WHAT YOU NEED TO DO:
Transcribe the listing that follows in full, omitting pictures.

DATA SHOWN:
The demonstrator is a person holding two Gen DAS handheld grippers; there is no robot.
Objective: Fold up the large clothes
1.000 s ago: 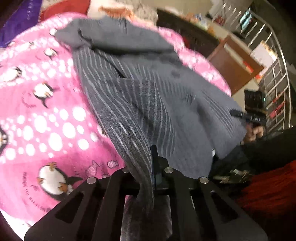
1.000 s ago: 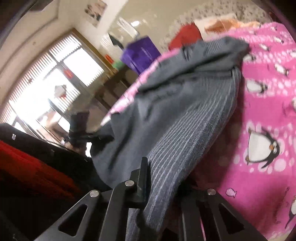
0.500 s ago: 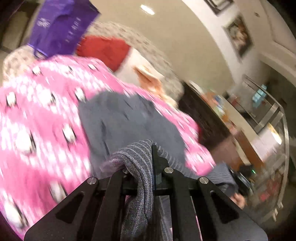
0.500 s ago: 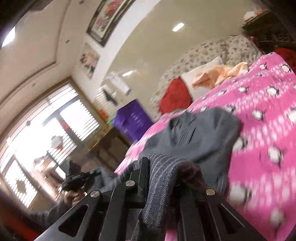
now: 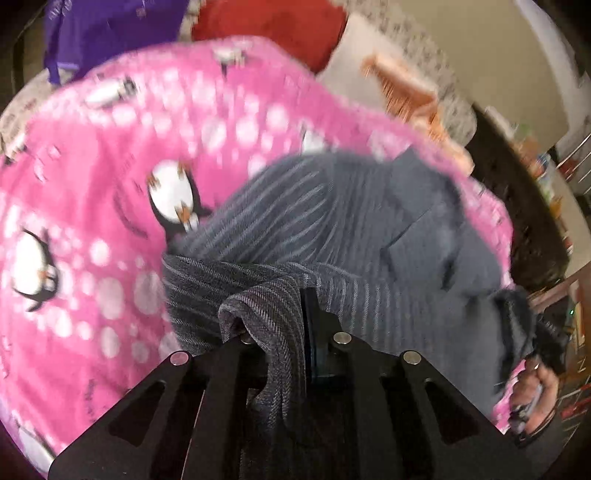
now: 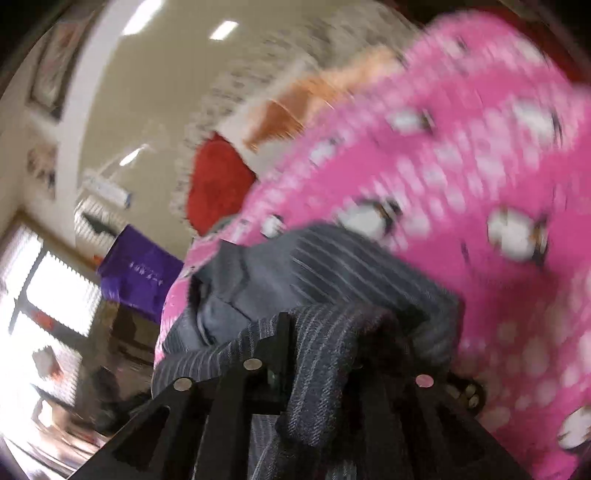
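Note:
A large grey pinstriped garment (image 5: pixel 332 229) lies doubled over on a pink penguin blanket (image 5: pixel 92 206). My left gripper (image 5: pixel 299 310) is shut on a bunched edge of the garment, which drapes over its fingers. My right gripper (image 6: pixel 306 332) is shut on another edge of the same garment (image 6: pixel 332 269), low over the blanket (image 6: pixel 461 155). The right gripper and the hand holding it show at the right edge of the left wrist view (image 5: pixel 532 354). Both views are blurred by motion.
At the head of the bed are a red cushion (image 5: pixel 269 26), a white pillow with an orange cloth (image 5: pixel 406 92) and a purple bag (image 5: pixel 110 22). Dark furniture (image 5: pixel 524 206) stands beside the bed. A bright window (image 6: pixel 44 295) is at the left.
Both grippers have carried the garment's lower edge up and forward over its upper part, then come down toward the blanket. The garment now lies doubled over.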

RESPONSE:
The demonstrator is a person holding two Gen DAS handheld grippers; there is no robot.
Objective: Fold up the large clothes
1.000 s ago: 
1.000 s ago: 
0.500 s ago: 
0.500 s ago: 
now: 
now: 
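Note:
A large grey pinstriped garment (image 5: pixel 332 229) lies doubled over on a pink penguin blanket (image 5: pixel 92 206). My left gripper (image 5: pixel 299 310) is shut on a bunched edge of the garment, which drapes over its fingers. My right gripper (image 6: pixel 306 332) is shut on another edge of the same garment (image 6: pixel 332 269), low over the blanket (image 6: pixel 461 155). The right gripper and the hand holding it show at the right edge of the left wrist view (image 5: pixel 532 354). Both views are blurred by motion.
At the head of the bed are a red cushion (image 5: pixel 269 26), a white pillow with an orange cloth (image 5: pixel 406 92) and a purple bag (image 5: pixel 110 22). Dark furniture (image 5: pixel 524 206) stands beside the bed. A bright window (image 6: pixel 44 295) is at the left.
Both grippers have carried the garment's lower edge up and forward over its upper part, then come down toward the blanket. The garment now lies doubled over.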

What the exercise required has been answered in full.